Amendment No. 85 seeks to make the awarding of funding conditional on the requirement that a recipient would ensure that persons carrying out research within the applicant body would be in receipt of attendant employment rights and protections in line with the Salzburg principles, the ten basic principles agreed to in the 2005 Bologna seminar which underpinned further consideration of the key role of doctoral programmes and research training.
Amendment No. 84 has a wider question around employment conditions. Amendment No. 85 specifies some of the ways we could do that. One is a bit more prescriptive while the other is a general point in terms of consideration. I hope the Minister of State might be able to take on board one of those.
Before I call Senator Dolan, I welcome Professor Daniel Carey of NUIG, who is the guest of Senator Clonan, to the Public Gallery. I hope Professor Carey enjoys his experience.
I welcome Professor Carey. We should have this debate as Gaeilge as well. I worked specifically on promoting funding programmes within SFI so I know a lot about the accessibility of some of these programmes, how we promote them, how we engaged researchers from a broad background and how we were one of the first agencies many years ago to do online Teams-type events and activities to ensure we could reach the maximum number of people in all ways either in person where research offices would be delivering information to researchers or the agency itself taking on that role and delivering that information. This will only continue. I can only imagine the types of ways it is engaging with researchers across the country, particularly in our new technological universities.
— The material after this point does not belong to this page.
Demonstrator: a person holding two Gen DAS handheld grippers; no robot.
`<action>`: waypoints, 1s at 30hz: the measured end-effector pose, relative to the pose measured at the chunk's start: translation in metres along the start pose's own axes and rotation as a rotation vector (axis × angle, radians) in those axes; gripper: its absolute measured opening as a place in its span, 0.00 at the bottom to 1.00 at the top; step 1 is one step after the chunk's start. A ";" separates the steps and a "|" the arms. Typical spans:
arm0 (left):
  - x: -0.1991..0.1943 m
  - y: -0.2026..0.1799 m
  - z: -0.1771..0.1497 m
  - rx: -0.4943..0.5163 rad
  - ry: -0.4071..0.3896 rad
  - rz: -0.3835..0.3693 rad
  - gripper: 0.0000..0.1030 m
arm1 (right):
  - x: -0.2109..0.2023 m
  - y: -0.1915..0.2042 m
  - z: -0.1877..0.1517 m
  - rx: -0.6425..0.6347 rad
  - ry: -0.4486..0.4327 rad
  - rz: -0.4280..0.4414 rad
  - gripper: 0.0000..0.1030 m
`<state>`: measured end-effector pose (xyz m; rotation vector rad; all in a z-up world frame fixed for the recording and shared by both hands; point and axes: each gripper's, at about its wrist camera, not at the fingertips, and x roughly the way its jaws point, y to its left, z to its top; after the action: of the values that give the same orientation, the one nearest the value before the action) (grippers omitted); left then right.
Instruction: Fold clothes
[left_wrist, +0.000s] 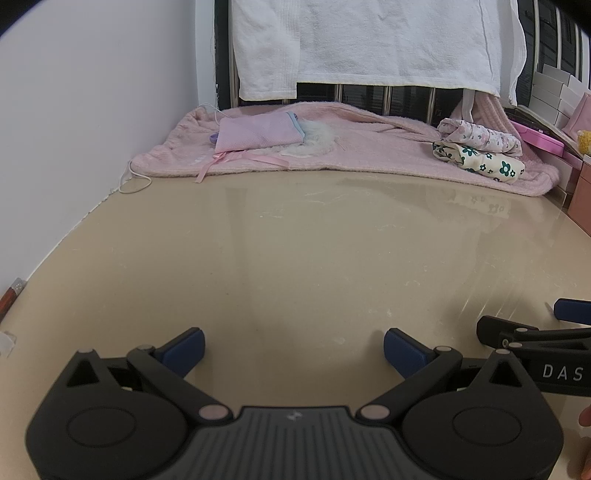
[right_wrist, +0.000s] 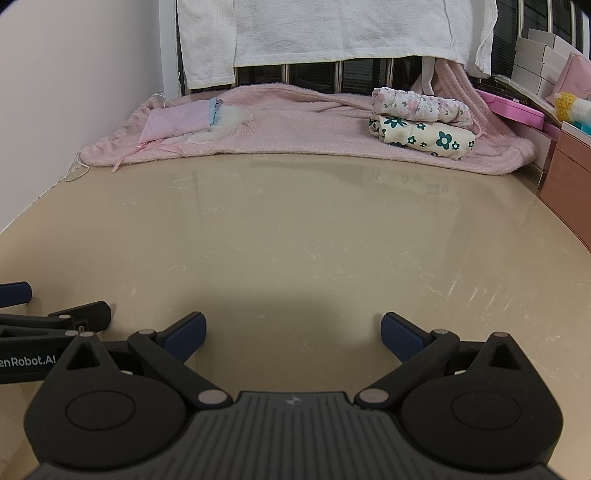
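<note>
Both the left tool (left_wrist: 293, 349) and right tool (right_wrist: 291, 332) gaped wide, empty, low over the bare bench (right_wrist: 295, 229). The folded clothes (right_wrist: 421, 122) lay well ahead on the pink blanket (right_wrist: 295, 125), far right.

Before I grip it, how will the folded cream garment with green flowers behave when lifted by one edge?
The cream garment with green flowers looks like soft cloth, so it will probably sag and unfold. A second folded floral garment lies on top and would likely slide off. The fuzzy pink blanket beneath may drag along slightly. Both the left gripper and right gripper stand open.
</note>
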<state>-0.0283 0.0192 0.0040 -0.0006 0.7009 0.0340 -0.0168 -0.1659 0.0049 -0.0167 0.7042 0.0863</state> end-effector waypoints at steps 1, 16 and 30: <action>0.000 0.000 0.000 0.000 0.000 0.000 1.00 | 0.000 0.000 0.000 0.000 0.000 0.000 0.99; 0.000 0.001 0.000 0.001 0.000 0.000 1.00 | 0.000 0.000 0.000 0.000 0.000 -0.001 0.99; 0.002 0.001 0.002 -0.006 0.003 0.005 1.00 | 0.000 0.000 0.000 0.001 0.000 -0.002 0.99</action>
<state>-0.0252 0.0205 0.0042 -0.0051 0.7035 0.0407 -0.0165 -0.1659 0.0047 -0.0163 0.7040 0.0839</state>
Regarding just transition, as has been mentioned by Senator Higgins, if I could be in two places at once, a very good meeting on just transition and the funding available for communities with regard to developing their local areas is happening now in Ballinasloe. I know of a cycleway plan where more than €1 million was received. Again, it was a community group that got that funding so I would argue that particular point.
This Government has put the arts, humanities and social sciences on a statutory footing that did not exist before through this new agency so I welcome this. I welcome the fact that this agency will put this on a secure footing. It shows that there is very much a balance across the type of areas and all research areas that we will be looking to fund under Taighde Éireann. Above all, we will be funding excellence. Excellence across these areas is what we want to see. We want to see this with our researchers and we are seeing it already.
When it comes to our researchers and the type of research that is done, it is about accessing international funding as well. This is thanks to funding partnerships that are done across a lot of these agencies. Those type of funding mechanisms are for potentially three, four or five years. Many researchers in Ireland come from abroad and we are very lucky to have them. We are very fortunate to have that excellence. They might stay. They stay and become principal investigators and may run centres. We are very fortunate to have that. Taighde Éireann is about making sure that we go into the future having all of our areas of research on a statutory footing, which is what this agency sets out to do. I acknowledge the goal and vision of the Taoiseach in his former role as Minister for Further and Higher Education, Research, Innovation and Science, and officials within the Department of Further and Higher Education, Research, Innovation and Science and Government as a whole, which is what we want to see here.
Amendment No. 78 relates to section 35 and making the information concerning funding schemes accessible. Again, the requirements for transparency and open competition already capture this. In terms of equality, diversity and inclusion considerations, this is captured in the objects of the agency under section 8(f), where it is required to "advance the principles of equality, diversity and inclusion with regard to opportunities to undertake research and innovation and in the undertaking of that research and innovation". Inclusive practices will be a consideration of every aspect of the work of the agency.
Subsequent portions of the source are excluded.